La troisième rencontre préparatoire devant conduire au Sommet sur l’Alimentation s’est tenue le 25 mai dernier. En me fiant uniquement à ce que j’ai lu dans les médias, j’en retiens que, loin de rassembler le milieu agricole autour d’un projet commun, nous nous dirigeons vers la division, et, peut-être, la confrontation.
En premier lieu, deux jours avant la tenue de la rencontre, c’est la controverse avec les Producteurs de grains du Québec alors que les données publiées par le MAPAQ contredisent celles du ministère du Développement durable et de l’Environnement sur l’utilisation des pesticides. Ce n’est pas la première fois qu’au gouvernement la main gauche ignore ce que fait la main droite!
Puis, le lendemain, l’Union paysanne annonce qu’elle boycotte «afin de protester contre le vide de l’exercice» et de son incapacité d’y discuter du libre choix d’association. Enfin, le troisième signal vient de l’appel lancé au ministre Laurent Lessard par l’Institut Jean-Garon pour que ce dernier «fasse preuve de la plus grande ouverture possible afin que ces importantes discussions reflètent la multiplicité des points de vue au sein d’une agriculture québécoise de plus en plus plurielle». Un appel, me semble-t-il, qui arrive à point nommé pour un secteur économique en pleine mutation.

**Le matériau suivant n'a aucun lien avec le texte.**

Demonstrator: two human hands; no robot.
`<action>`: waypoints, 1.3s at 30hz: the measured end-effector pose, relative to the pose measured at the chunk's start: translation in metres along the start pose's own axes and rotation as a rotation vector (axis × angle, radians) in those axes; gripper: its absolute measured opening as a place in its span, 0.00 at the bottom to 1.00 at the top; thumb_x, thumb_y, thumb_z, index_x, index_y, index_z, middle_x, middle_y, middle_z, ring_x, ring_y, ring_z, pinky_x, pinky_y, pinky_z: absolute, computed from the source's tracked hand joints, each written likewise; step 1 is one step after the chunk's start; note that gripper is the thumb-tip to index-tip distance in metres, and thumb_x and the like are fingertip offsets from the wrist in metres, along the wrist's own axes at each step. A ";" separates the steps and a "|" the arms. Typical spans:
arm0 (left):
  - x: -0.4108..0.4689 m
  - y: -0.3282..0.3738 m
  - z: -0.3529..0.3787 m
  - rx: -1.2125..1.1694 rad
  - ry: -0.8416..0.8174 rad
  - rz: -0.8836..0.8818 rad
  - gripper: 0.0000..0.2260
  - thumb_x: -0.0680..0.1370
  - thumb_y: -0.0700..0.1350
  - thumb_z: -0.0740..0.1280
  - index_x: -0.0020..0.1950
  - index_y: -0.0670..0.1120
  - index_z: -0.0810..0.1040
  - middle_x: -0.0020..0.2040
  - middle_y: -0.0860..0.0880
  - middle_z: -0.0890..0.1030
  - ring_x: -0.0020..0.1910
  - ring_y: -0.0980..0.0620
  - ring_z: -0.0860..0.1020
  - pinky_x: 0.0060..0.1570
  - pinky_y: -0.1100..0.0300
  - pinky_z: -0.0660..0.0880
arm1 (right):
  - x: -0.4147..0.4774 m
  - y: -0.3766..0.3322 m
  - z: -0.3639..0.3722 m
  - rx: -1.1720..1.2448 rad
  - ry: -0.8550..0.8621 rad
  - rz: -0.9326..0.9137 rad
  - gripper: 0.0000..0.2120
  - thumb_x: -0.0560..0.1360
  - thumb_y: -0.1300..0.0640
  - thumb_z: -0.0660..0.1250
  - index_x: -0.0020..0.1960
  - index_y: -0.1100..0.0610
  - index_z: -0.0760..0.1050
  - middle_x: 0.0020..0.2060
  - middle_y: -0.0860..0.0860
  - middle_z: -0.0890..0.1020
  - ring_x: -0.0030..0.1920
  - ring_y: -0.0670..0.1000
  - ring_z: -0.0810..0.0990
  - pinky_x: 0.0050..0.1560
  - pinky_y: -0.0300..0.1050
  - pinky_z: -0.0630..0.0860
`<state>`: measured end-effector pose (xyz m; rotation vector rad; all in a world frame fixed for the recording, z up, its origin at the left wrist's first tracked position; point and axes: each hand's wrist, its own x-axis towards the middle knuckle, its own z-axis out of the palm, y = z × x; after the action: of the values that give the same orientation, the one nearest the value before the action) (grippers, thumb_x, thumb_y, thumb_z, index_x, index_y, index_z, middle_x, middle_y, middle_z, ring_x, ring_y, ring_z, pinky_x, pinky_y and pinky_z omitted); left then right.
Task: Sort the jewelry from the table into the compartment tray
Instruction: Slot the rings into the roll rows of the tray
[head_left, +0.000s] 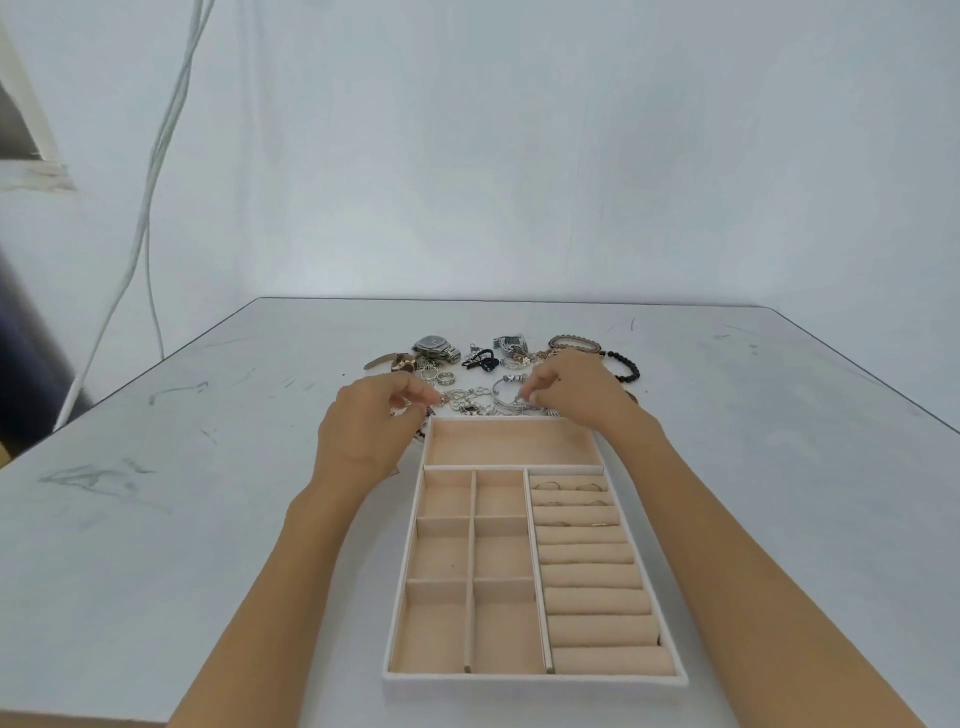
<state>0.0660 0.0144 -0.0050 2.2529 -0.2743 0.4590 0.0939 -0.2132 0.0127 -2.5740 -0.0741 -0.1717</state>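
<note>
Head view, looking down the desk. Compartment tray sits at centre, long axis running 6 to 12 o'clock. Ring rolls fill its 3 o'clock side, and a few thin rings are already seated in the far rows. The six small cells on the 9 o'clock side and the wide cell at the 12 o'clock end look bare. The unsorted jewelry pile lies on the desk just beyond the tray's 12 o'clock edge: watch at its 10 o'clock, black hair tie mid-pile, black bead bracelet at 2 o'clock, silver cuff near the middle. Both hands work the near fringe of the pile. Left hand has its fingers curled and pinched on the 9 o'clock end of a silver tangle. Right hand has its fingers pinched on the 3 o'clock end. Exactly which piece each pinch has is too small to tell. Judgement: early in the sort; the step in hand is teasing one silver piece free of its neighbours. The next move calls for a slow, light lift so linked chains do not drag along. Then carry toward 6 o'clock over the tray wall, the cell chosen by type.
</note>
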 end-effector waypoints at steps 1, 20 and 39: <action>0.005 0.001 0.002 0.023 -0.024 0.000 0.10 0.74 0.42 0.67 0.43 0.58 0.81 0.43 0.60 0.81 0.47 0.57 0.78 0.46 0.58 0.73 | 0.001 0.001 0.000 -0.023 -0.001 0.008 0.08 0.73 0.61 0.68 0.46 0.51 0.83 0.42 0.46 0.80 0.50 0.50 0.80 0.55 0.49 0.75; 0.067 0.020 0.042 0.316 -0.457 0.138 0.03 0.71 0.53 0.73 0.42 0.61 0.82 0.41 0.61 0.82 0.42 0.61 0.74 0.54 0.57 0.72 | 0.000 0.001 -0.002 -0.047 -0.040 -0.019 0.05 0.67 0.54 0.76 0.43 0.50 0.84 0.39 0.45 0.81 0.48 0.48 0.80 0.51 0.47 0.77; 0.058 0.015 0.051 0.302 -0.286 0.159 0.05 0.74 0.49 0.68 0.46 0.59 0.81 0.43 0.59 0.79 0.46 0.56 0.76 0.63 0.49 0.66 | 0.002 0.010 0.002 0.148 0.130 0.016 0.10 0.67 0.61 0.74 0.36 0.50 0.74 0.34 0.47 0.77 0.38 0.48 0.76 0.42 0.44 0.72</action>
<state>0.1261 -0.0364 -0.0022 2.6061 -0.5666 0.2709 0.0972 -0.2209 0.0060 -2.4091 -0.0168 -0.3144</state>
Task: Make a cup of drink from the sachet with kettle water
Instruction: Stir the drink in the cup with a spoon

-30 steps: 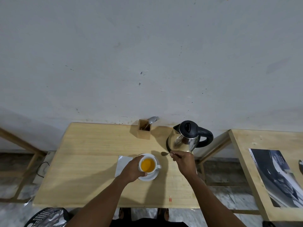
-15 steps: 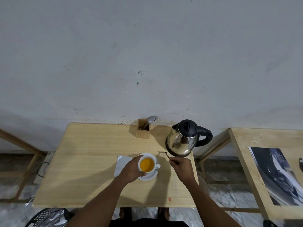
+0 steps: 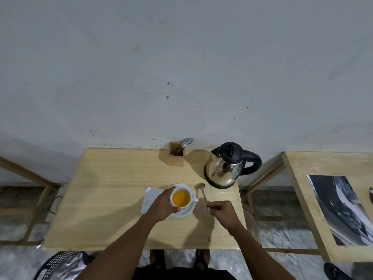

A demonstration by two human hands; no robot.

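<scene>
A white cup (image 3: 182, 199) full of orange drink stands on a white saucer (image 3: 186, 212) near the middle of the wooden table (image 3: 113, 188). My left hand (image 3: 163, 205) wraps around the cup's left side. My right hand (image 3: 222, 212) pinches the handle end of a metal spoon (image 3: 202, 190), whose bowl lies by the table surface just right of the cup. A steel kettle (image 3: 228, 166) with black lid and handle stands at the back right. A white sachet or paper (image 3: 150, 199) lies left of the saucer, partly under my hand.
A wooden holder (image 3: 176, 156) with a spoon and fork stands at the back by the wall. A second table (image 3: 314, 172) with a magazine (image 3: 343, 207) is to the right. A black basket (image 3: 60, 265) sits on the floor at lower left.
My right hand has drawn back toward me from beside the kettle and lowered the spoon beside the cup. My left hand stays on the cup.
</scene>
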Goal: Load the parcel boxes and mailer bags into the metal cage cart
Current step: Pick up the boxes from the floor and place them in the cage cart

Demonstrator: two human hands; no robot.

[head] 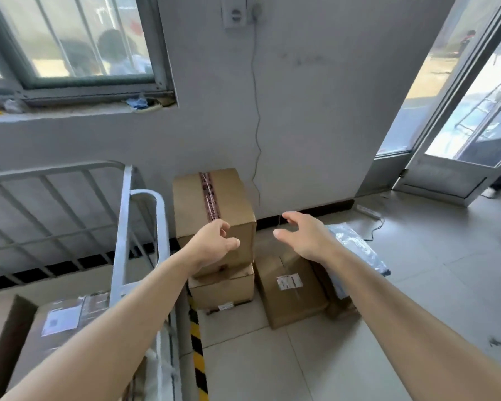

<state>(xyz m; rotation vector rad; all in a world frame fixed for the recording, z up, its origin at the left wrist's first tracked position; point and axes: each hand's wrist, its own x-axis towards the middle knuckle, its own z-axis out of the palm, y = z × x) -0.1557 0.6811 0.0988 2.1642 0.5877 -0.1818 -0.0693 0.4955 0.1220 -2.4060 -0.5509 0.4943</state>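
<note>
Your taped box sits on top of a small box on the floor by the wall, just right of the cage cart. Your left hand and right hand are both empty, fingers loosely spread, either side of its near corner. It's stiff cardboard and bulky, so probably some weight: I'd grab opposite sides down low. The labelled box is next to the stack, and the mailer bag past that looks soft and slippy. The cart's got one labelled parcel in it.
</note>
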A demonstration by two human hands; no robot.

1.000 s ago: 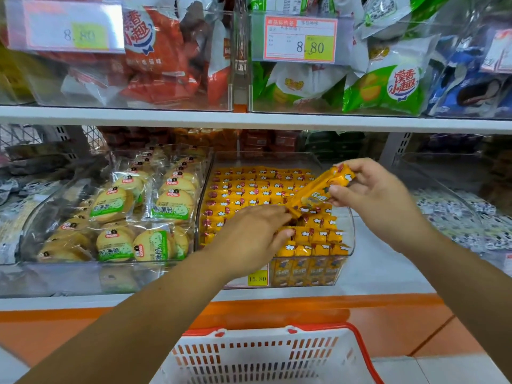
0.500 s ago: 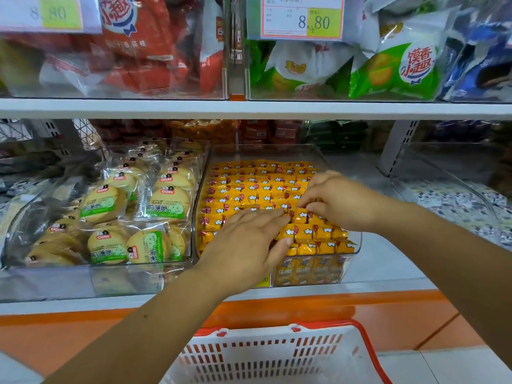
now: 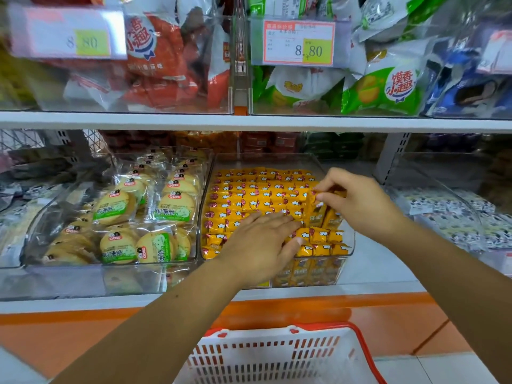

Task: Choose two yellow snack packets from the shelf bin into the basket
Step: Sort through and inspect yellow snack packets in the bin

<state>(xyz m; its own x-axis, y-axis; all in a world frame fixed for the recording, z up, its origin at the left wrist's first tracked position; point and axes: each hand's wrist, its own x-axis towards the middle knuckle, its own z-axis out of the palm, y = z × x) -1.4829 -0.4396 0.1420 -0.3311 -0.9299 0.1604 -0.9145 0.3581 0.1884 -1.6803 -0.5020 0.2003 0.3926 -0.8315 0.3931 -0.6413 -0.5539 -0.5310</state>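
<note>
A clear shelf bin (image 3: 349, 246) on the lower shelf is packed with rows of yellow snack packets (image 3: 257, 195). My left hand (image 3: 263, 242) lies flat on the front rows, fingers stretched out and holding nothing. My right hand (image 3: 357, 200) is over the bin's right side. Its thumb and fingers pinch the top of one yellow packet (image 3: 315, 216), which stands tilted up out of its row. A white basket with a red rim (image 3: 277, 356) sits below the shelf at the bottom of the view; what I see of its inside holds no packets.
A clear bin of round green-labelled biscuits (image 3: 119, 214) stands left of the yellow bin. Another clear bin (image 3: 443, 206) with black-and-white packets is on the right. The upper shelf (image 3: 249, 121) overhangs, carrying red, green and blue bags and 8.80 price tags (image 3: 299, 42).
My right hand held a packet up above the bin, dropped down to the right-hand rows, and now pinches a packet tilted up there. My left hand stayed flat on the front rows.
</note>
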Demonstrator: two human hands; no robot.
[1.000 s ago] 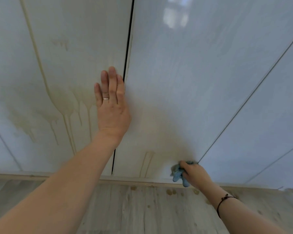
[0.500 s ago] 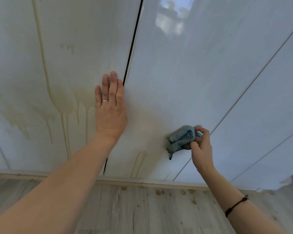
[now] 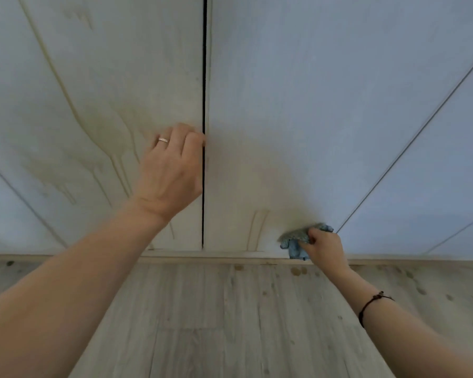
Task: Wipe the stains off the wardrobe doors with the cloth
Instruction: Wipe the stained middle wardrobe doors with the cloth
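Now the right hand (image 3: 325, 248) grips the crumpled blue cloth (image 3: 294, 241), pressing it low against the pale glossy right wardrobe door (image 3: 311, 91), just above the light wooden base strip (image 3: 202, 257). Beside it sits a faint brownish smear, with thin drip lines running down to its left. Over on the pale left wardrobe door (image 3: 107, 77), long yellowish-brown drip stains (image 3: 115, 165) streak downward. The left hand (image 3: 170, 173) rests by the dark gap (image 3: 203, 77) between the doors, fingers bent; I can't tell if they hook the edge.
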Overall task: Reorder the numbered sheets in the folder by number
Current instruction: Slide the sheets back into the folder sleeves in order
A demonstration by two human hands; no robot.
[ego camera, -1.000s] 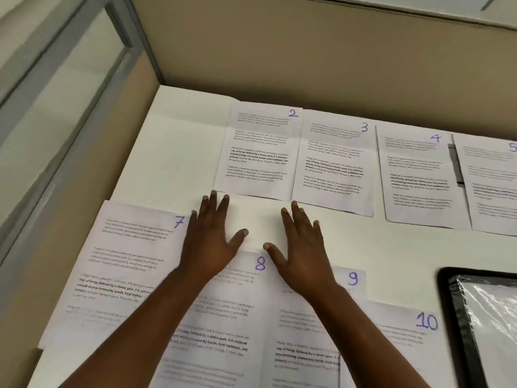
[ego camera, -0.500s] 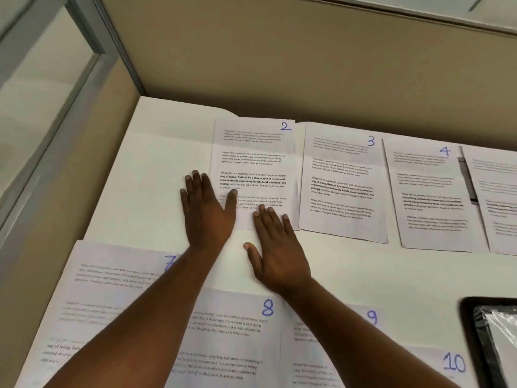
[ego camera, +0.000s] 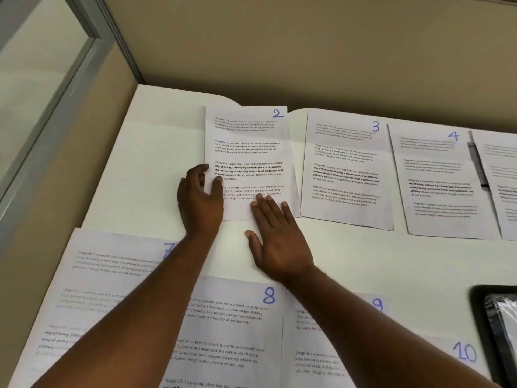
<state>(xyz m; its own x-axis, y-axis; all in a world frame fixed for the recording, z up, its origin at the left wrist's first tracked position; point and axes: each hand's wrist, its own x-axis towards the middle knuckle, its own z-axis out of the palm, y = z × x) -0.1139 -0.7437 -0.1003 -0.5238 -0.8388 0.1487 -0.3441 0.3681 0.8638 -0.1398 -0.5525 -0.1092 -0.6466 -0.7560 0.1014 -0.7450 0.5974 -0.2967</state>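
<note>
Sheet 2 lies at the left end of the back row on the white desk. My left hand is at its left edge, fingers curled at the edge and thumb on the paper, pinching it. My right hand lies flat, its fingertips pressing the sheet's bottom edge. Sheets 3 and 4 follow to the right. Sheets 7, 8, 9 and 10 form the front row under my forearms.
A black folder with a shiny plastic sleeve lies at the right edge. A dark strip shows between sheet 4 and another sheet cut off at the right. A beige partition backs the desk, with a glass panel on the left.
Both hands moved forward from the bare strip between the rows onto sheet 2. My left hand went from flat to curled at the sheet's left edge, and the sheet shifted left, away from sheet 3.
</note>
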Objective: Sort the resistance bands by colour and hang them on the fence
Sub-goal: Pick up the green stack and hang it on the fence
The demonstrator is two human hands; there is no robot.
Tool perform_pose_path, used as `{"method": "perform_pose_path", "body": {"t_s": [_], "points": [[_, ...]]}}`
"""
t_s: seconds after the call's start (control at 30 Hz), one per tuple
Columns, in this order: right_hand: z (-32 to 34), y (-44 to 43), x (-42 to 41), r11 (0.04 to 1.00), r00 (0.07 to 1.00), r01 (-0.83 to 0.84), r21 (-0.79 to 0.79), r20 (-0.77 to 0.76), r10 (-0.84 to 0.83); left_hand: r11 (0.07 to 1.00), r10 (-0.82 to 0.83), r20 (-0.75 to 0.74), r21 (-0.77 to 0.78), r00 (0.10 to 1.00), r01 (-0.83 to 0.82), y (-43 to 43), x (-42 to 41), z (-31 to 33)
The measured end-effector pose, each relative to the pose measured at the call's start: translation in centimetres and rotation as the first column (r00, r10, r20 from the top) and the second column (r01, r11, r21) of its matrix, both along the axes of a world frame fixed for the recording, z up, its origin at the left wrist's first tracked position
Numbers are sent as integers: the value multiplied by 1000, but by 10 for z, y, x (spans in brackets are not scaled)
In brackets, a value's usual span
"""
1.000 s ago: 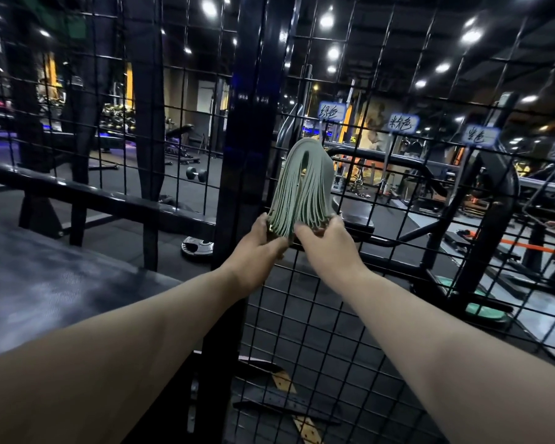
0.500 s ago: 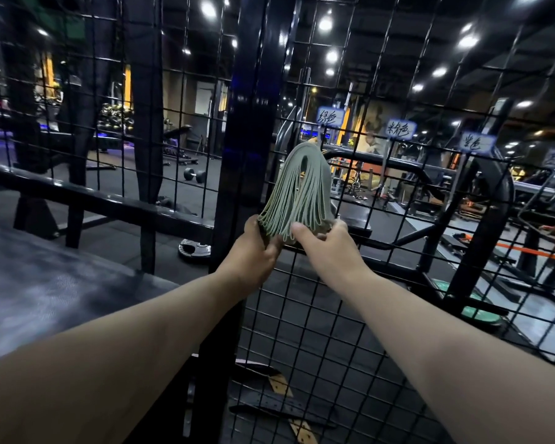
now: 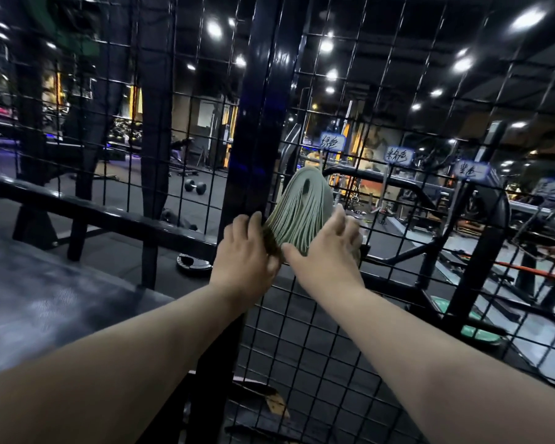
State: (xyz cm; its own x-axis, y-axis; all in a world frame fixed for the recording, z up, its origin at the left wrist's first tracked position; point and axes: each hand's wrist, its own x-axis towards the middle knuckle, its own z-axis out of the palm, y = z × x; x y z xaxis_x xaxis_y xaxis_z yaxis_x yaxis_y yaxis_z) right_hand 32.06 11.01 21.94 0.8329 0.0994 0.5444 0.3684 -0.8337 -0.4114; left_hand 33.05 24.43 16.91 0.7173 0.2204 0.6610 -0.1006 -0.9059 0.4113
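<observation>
Since 1 s ago both hands sit a bit lower and the bundle of pale green resistance bands (image 3: 302, 213) leans more to the right, fanned wider at the bottom. Bundle is looped over something on the black wire-mesh fence (image 3: 302, 315), just right of the thick black post (image 3: 253, 129); what it hangs on can't be made out. Left hand (image 3: 242, 256) is at the bundle's lower left edge, fingers curled against the bands, thumb side pressed to the dark end of the stack; looks clamped on the bands, though the finger grip behind is hidden. Right hand (image 3: 326, 248) lies over the bundle's lower right, fingers spread and apart, thumb across the band ends, resting on them rather than closed round. Hands nearly touch below the bundle. Three small label cards w/ handwriting hang on the mesh up right: one (image 3: 332, 143) just above the bundle, a second (image 3: 399, 156), a third (image 3: 471, 170) further right. Behind the fence: a dumbbell (image 3: 195, 186) on the gym floor, a weight plate (image 3: 194, 263) near the post base.
</observation>
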Motion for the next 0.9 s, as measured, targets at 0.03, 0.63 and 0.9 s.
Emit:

L’exercice projeté par le gouvernement m’apparaît essentiel, voire crucial, eu égard à tous les enjeux actuels de notre milieu agricole notamment ceux entourant l’accord commercial conclu avec l’Europe ou encore les effets collatéraux que réserve la renégociation de l’ALENA. L’exercice actuel est d’autant plus stratégique qu’il doit permettre de jeter les bases d’une politique bioalimentaire du Québec dont l’annonce se ferait au printemps 2018.
Toutefois, comme bien d’autres observateurs, je demeure peu optimiste sur l’avenir du Sommet si la différence ne pouvait se faire valoir d’ici l’automne prochain et si le ministre Lessard poursuivait dans la voie privilégiant une activité agricole axée essentiellement sur le modèle industriel. Il est vrai que ce modèle permet, pour plusieurs cultures ou élevages, de contrer ou de rivaliser avec la concurrence tant sur le marché national qu’international. Toutefois, des expériences dans plusieurs pays démontrent la nécessité de développer plusieurs types d’agriculture favorisant la culture de proximité.
À la suite de ces trois rencontres, plusieurs observateurs soutiennent, à tort ou à raison, que les fonctionnaires ont déjà écrit la Politique et que l’exercice des rencontres préparatoires n’aura été, finalement, qu’une opération de marketing politique. Appréhension plausible puisque le MAPAQ a dû divulguer sur son site Internet des coûts de 200 000 $ uniquement pour l’organisation des deux premières rencontres, et ce, à la suite d’une demande d’accès à l’information.
En mars 2016, j’invitais les associations à mettre de côté leurs velléités et à se regrouper, le plus tôt possible, autour d’une vision de développement partagée par toutes les mouvances en présence et basée sur l’ouverture de pensée, le dialogue, la diversité, la liberté, l’innovation et le développement durable. De plus, j’indiquais que ces valeurs ne pouvaient être l’apanage d’un seul groupe ou d’une seule vision.
Monsieur le ministre, le Sommet de l’automne prochain représente un temps fort pour le milieu agricole; c’est une occasion unique qu’on ne peut rater pour consolider notre agriculture et faire les ponts entre tous les types d’agriculture: industriel, biologique, urbain ou durable. Vous savez tout comme moi qu’en politique on additionne plutôt que l’on soustrait. Le Sommet sur l’alimentation devrait être le moment fort pour décliner au pluriel notre milieu agricole.